In the 6-3 decision in Fields, it overruled the Sixth District Court of Appeals that had thrown out the child sex assault conviction of Randall Lee Fields due interrogating officers’  failure to read Fields his rights prior to interviewing him in a secluded interrogation room.  The Court stated that imprisonment per se does not create Miranda custody; that is, in determining whether a person is in custody under the Miranda case law, it is necessary to gauge whether in light of “objective circumstances of the interrogation” a “reasonable person would have felt he or she was not at liberty to terminate the interrogation and leave.”  (Such factors may include: the location of the questioning, the duration, the statements made during the interview, the presence of physical restraints, and the release of the interviewee at the end of the questioning.)

Here, Fields was serving a forty-five-day sentence in prison for disorderly conduct charges when he was removed from his cell and taken to a conference room to be questioned by sheriff’s deputies.  The deputies then questioned Fields for five hours regarding allegations of sexual assault on a minor.  Although Fields was told that he was free to leave at any time, Fields did not request to return to his cell and eventually confessed.  He was charged and convicted of criminal sexual assault.

Fields was sentenced to ten to fifteen years in prison but appealed on the basis of inadmissibility of his confessions, arguing that he was not properly Mirandized on the sexual assault charges.  Both the trial court and the Michigan Court of Appeals rejected Fields’ motion to suppress his confession.  The Supreme Court relied on two different approaches when ruling in Fields: (1) the Appeals Court’s erroneous granting of the writ of habeas corpus and (2) the application of a three-pronged test to determine whether the interrogation falls under Mirandacustody.

The Court noted that writ of habeas corpus is proper in cases where the decision was contrary to clear and lawful holding of the Supreme Court.  As the Court went to great lengths to avoid establishing any bright-line rules on whether the questioning of a prison inmate is custodial, the Appeals Court relied on improperly interpreted case law in granting review as well as overturning the lower decision.  Further, the Supreme Court compared the environment and experience of a prisoner to that of a person not incarcerated when noting three distinguishing differences that would not give need to Mirandize an inmate.  First, questioning an inmate already serving a sentence is not similar to the shock of arrest experienced by a free person; second, an inmate is unlikely to be lured into speaking to the police by the idea of a release; and, third, the chance for a lightened sentence is unlikely for an inmate as he is already incarcerated.

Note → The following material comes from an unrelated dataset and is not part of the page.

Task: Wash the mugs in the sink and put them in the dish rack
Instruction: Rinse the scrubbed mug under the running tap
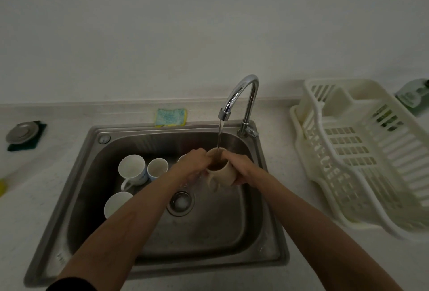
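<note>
A cream mug (223, 174) is held under the running faucet (241, 102), and water streams into its mouth. My right hand (239, 170) grips the mug's right side. My left hand (191, 166) is at the mug's left rim, fingers curled over the edge. Three white mugs lie in the steel sink (255, 232): one with blue print (132, 170), a smaller one (157, 168) beside it and one nearer me (116, 203). Another mug's rim (182, 158) peeks out behind my left hand. The white plastic dish rack (362, 151) stands on the counter to the right and holds no mugs.
A yellow and blue sponge (170, 117) lies behind the sink. A metal sink plug (22, 132) rests on a dark green pad at the far left. The drain (181, 202) sits in the sink's middle. A green bottle (415, 95) lies behind the rack.
</note>
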A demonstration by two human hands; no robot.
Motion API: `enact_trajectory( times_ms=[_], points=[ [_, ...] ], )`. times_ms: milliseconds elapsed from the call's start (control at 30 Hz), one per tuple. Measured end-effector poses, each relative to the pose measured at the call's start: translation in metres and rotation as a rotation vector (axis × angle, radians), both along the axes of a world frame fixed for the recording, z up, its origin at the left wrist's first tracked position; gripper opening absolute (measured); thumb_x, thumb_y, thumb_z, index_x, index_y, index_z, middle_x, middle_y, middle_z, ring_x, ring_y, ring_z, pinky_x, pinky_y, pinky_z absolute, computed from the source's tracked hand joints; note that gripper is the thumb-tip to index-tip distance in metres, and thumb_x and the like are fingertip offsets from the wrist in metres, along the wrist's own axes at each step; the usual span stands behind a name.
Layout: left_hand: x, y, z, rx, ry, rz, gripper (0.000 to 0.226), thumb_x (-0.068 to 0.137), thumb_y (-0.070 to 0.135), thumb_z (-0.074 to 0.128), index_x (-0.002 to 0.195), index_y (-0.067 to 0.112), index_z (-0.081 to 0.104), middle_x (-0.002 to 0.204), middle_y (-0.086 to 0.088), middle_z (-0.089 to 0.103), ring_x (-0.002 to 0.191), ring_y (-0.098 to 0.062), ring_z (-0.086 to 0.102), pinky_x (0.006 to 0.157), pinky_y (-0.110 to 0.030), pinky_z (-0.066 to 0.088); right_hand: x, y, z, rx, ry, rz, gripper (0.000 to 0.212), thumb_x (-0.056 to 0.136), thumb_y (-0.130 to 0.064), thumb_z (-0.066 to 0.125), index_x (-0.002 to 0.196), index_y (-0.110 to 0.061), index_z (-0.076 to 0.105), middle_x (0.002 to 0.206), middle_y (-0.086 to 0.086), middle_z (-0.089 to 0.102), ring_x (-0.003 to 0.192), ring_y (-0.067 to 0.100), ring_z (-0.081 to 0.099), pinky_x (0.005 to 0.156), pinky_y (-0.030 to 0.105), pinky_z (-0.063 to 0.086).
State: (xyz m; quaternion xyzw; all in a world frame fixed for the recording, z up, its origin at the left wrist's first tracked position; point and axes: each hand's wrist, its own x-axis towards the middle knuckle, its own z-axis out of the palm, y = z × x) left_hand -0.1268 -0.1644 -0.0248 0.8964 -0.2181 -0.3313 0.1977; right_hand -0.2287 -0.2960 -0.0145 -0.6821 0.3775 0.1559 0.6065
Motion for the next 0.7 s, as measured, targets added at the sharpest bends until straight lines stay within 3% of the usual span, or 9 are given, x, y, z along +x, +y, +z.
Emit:
enact_trajectory(
  times_ms=[167, 267, 333, 467, 533, 600, 700],
  points=[
    [0.0, -0.001, -0.001, 0.016, -0.017, -0.028, 0.026, 0.097, 0.036, 0.044, 0.096, 0.015, 0.059, 0.092, -0.007, 0.067, 0.073, -0.02, 0.063, 0.062, -0.028, 0.047, -0.002, 0.002, -0.001, 0.04, 0.03, -0.003, 0.042, 0.082, -0.049, 0.061, 0.114, -0.021, 0.059, 0.109, 0.01, 0.061, 0.097, 0.03, 0.061, 0.08, 0.048, 0.058],
    [-0.001, -0.002, 0.0, 0.006, -0.005, -0.054, 0.034, 0.098, 0.039, 0.043, 0.094, 0.013, 0.065, 0.083, -0.004, 0.067, 0.067, -0.016, 0.062, 0.057, -0.026, 0.044, -0.004, 0.001, -0.001, 0.066, 0.002, -0.091, 0.044, 0.084, -0.048, 0.061, 0.117, -0.019, 0.058, 0.11, 0.01, 0.06, 0.098, 0.03, 0.06, 0.083, 0.051, 0.056],
    [-0.001, -0.001, 0.003, -0.003, 0.024, -0.034, 0.025, 0.097, 0.034, 0.048, 0.091, 0.016, 0.063, 0.079, -0.002, 0.065, 0.064, -0.013, 0.06, 0.056, -0.025, 0.046, -0.006, -0.002, -0.004, 0.07, 0.025, -0.096, 0.044, 0.085, -0.047, 0.059, 0.119, -0.02, 0.056, 0.11, 0.01, 0.058, 0.098, 0.03, 0.059, 0.084, 0.05, 0.056],
    [-0.002, 0.004, -0.003, 0.086, 0.116, 0.05, 0.034, 0.089, 0.04, 0.05, 0.085, 0.011, 0.067, 0.077, -0.009, 0.072, 0.066, -0.024, 0.068, 0.068, -0.035, 0.056, -0.005, 0.005, -0.002, 0.101, 0.006, -0.027, 0.036, 0.087, -0.042, 0.059, 0.114, -0.019, 0.06, 0.105, 0.008, 0.06, 0.098, 0.029, 0.06, 0.083, 0.051, 0.056],
    [-0.006, 0.004, -0.003, 0.0, 0.214, 0.153, 0.037, 0.085, 0.046, 0.053, 0.071, 0.014, 0.066, 0.06, -0.006, 0.065, 0.052, -0.022, 0.059, 0.052, -0.03, 0.048, -0.002, 0.006, -0.006, 0.092, -0.048, -0.125, 0.032, 0.088, -0.04, 0.056, 0.114, -0.02, 0.06, 0.106, 0.007, 0.061, 0.096, 0.027, 0.059, 0.078, 0.046, 0.057],
    [-0.013, 0.007, 0.0, -0.01, 0.36, 0.255, 0.042, 0.09, 0.046, 0.048, 0.063, 0.016, 0.059, 0.046, 0.0, 0.057, 0.037, -0.012, 0.039, 0.041, -0.018, 0.03, -0.003, 0.01, -0.015, 0.067, -0.093, -0.178, 0.03, 0.089, -0.039, 0.052, 0.115, -0.025, 0.06, 0.109, 0.006, 0.06, 0.097, 0.025, 0.059, 0.074, 0.041, 0.057],
    [-0.022, 0.013, -0.003, -0.001, 0.6, 0.247, 0.039, 0.098, 0.036, 0.035, 0.076, 0.014, 0.058, 0.057, 0.005, 0.063, 0.032, -0.003, 0.023, 0.034, -0.012, 0.016, -0.003, 0.022, -0.029, 0.02, -0.18, -0.162, 0.029, 0.086, -0.036, 0.049, 0.113, -0.035, 0.06, 0.114, 0.005, 0.062, 0.102, 0.024, 0.059, 0.085, 0.045, 0.053]
  ],
)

Justice Alito, writing for the majority, emphasized that the facts of the case do not give rise to the presumption of Miranda custody.  While the duration of the interrogation may be viewed as excessive (Fields testified that it went on into the early morning, past his usual bedtime), Fields was told before the beginning of the interview and at various times during that he was free to leave at any time; in fact, at a certain point the deputy told him that if he did not wish to cooperate, he could go back to his cell.  Even though the deputies were armed, Fields was not physically restrained and the officers offered him food and water.  Justice Alito notes that since Fields was already in prison, the interrogation was not depriving him of any additional freedom; if he chose to leave the room, he would return to the same confines as he experienced prior – “under no circumstances could he have reasonably expected to be able to roam free.”

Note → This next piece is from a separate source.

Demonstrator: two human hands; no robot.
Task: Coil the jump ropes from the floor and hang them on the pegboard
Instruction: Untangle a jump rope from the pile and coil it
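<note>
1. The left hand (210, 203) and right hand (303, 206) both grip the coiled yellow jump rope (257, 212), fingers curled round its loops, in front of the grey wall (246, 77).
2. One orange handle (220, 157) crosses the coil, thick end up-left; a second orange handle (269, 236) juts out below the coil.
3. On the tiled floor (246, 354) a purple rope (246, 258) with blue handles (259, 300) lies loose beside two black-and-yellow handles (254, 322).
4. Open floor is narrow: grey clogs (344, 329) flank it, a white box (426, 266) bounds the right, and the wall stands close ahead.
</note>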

Justices Breyer and Sotomayor joined Justice Ginsburg in dissententing with the majority’s determination that Fields was not in custody under Miranda.  Justice Ginsburg emphasized that Mirandawarning are required “in all settings in which a person’s freedom of action is curtailed in any significant way.”  Fields, while in custody for the purposes of serving his sentence, was not in custody under Miranda.  The “police-dominated atmosphere” that Fields was questioned in would be the main issue as opposed to the purposes of his incarceration.

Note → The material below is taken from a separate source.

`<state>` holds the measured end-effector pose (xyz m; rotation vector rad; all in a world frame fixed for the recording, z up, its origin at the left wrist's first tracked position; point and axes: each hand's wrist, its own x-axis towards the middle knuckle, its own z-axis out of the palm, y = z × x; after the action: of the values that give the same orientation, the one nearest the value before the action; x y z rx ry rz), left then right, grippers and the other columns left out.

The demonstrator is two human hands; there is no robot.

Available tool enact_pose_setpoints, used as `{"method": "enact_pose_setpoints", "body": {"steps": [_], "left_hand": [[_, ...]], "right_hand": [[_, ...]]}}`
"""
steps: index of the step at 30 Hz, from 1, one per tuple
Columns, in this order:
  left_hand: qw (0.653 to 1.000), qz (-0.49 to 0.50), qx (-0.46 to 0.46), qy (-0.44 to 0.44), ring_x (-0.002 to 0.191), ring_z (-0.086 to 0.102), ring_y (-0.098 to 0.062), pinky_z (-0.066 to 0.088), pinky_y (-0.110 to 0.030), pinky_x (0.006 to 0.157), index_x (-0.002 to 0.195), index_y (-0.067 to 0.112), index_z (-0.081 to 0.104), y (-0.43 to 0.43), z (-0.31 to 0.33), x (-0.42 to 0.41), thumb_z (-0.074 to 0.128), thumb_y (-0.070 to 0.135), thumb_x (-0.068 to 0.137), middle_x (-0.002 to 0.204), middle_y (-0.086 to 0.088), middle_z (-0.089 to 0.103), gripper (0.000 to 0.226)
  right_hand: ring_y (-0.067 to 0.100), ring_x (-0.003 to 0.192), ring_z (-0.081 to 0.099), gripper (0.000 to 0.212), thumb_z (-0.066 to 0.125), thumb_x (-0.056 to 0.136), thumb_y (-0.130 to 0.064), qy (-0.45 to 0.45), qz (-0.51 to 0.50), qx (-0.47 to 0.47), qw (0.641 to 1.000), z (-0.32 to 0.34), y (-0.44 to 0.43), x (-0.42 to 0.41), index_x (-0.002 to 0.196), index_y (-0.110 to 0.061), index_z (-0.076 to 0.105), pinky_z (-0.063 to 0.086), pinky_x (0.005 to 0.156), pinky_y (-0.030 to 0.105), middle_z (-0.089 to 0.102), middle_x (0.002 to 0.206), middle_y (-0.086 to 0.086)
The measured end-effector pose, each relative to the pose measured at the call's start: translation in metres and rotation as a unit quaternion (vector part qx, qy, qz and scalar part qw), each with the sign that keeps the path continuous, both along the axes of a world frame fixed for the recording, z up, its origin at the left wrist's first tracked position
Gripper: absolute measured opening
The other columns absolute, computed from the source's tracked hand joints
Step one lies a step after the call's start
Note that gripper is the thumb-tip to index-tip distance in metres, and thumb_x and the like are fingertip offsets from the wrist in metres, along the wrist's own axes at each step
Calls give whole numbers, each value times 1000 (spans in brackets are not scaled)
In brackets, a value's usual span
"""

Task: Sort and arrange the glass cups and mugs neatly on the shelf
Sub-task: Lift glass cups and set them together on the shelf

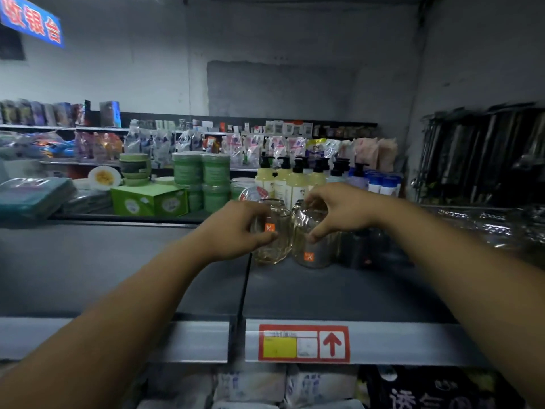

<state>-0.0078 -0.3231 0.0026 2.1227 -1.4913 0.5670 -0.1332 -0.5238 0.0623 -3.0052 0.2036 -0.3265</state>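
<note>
Reaching over the dark shelf, you have 2 clear glass cups close together, far back on it. Your left hand curls round the side of the left cup, thumb in front just under its orange sticker. Your right hand grips the right cup near its top, fingers over it. Pump bottles and green tubs stand behind them. A red price tag sits on the front rail.
</note>
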Motion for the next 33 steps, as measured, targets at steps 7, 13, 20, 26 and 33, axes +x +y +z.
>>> {"method": "enact_pose_setpoints", "body": {"steps": [7,13,20,26,33], "left_hand": [[997,-43,-48,33,74,56,8,37,-9,63,92,37,60,0,-12,2,73,33,92,80,18,58,14],[997,-17,-57,57,68,58,1,39,-12,61,86,23,67,2,-14,4,70,31,95,73,12,62,12],[928,-12,-196,316,61,68,-22,60,-31,61,90,2,71,39,1,-20,66,19,97,79,-17,74,19],[674,-187,-393,596,85,76,-30,63,-34,74,95,-1,60,44,3,-55,52,7,102,98,-23,75,13],[679,-197,-312,635,92,77,-33,64,-36,74,118,-2,61,42,-7,-56,53,11,102,115,-19,75,23]], "right_hand": [[19,121,55,80,89,74,-37,20,2,20,1000,-7,1,0,143,-19,53,47,106,37,56,138,1],[17,123,47,70,79,84,-32,-61,-1,25,998,-30,16,-13,146,-18,51,41,107,31,46,134,-1],[9,103,59,29,75,88,-29,-333,66,219,915,-55,52,-14,115,-21,68,50,90,28,61,110,-7],[5,100,70,61,77,82,-48,-303,107,418,850,-54,81,-10,133,-31,50,58,85,32,64,119,-15],[13,104,71,71,85,62,-61,-312,89,404,855,-50,62,0,119,-28,57,60,90,45,67,121,-5]]}}
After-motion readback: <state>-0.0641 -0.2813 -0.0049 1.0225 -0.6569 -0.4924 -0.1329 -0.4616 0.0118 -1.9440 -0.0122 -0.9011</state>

The Fields decision, while not bright-line and all-inclusive, does serve a critical purpose in furthering interpreting the Mirandarequirements.  It is common sense, and is noted by Justice Alito, that Fields was already serving a prison sentence and it cannot be overlooked that incarcerated individuals give up certain rights and privileges while in prison.  While that would not be an excuse to do away with all precautions rights against self-incrimination as guaranteed in the Fifth Amendment, a statement of “you are free to terminate this interrogation and return to your cell,” to an individual already experiencing a restriction in freedom of movement is not evident of constitutional violations.  If nothing else, it is a better definition for police officers to be aware of when conducting jailhouse interviews with inmates accused of other crimes.

Elena Gekker
Blogger, Criminal Law Brief

Image by Criminal Law Brief 


  1. If the interrogating officers notified Fields that he was free to leave on numerous occasions, then to me, this is what is controlling in the case, and I agree with the majority that an interrogation did not occur. As the officers notified Fields that he was free to leave at any time, I am not sure how the dissent found that his "freedom of action [was] curtailed in any significant way." Nevertheless, I do not accede to the belief that just because an individual is imprisoned, he necessarily loses no additional freedom while being questioned. I guess a majority of the Court does not believe that either, or they probably would have instituted a per se rule, but to me, the fact that the person is imprisoned should be accorded little weight in determining whether a person was interrogated.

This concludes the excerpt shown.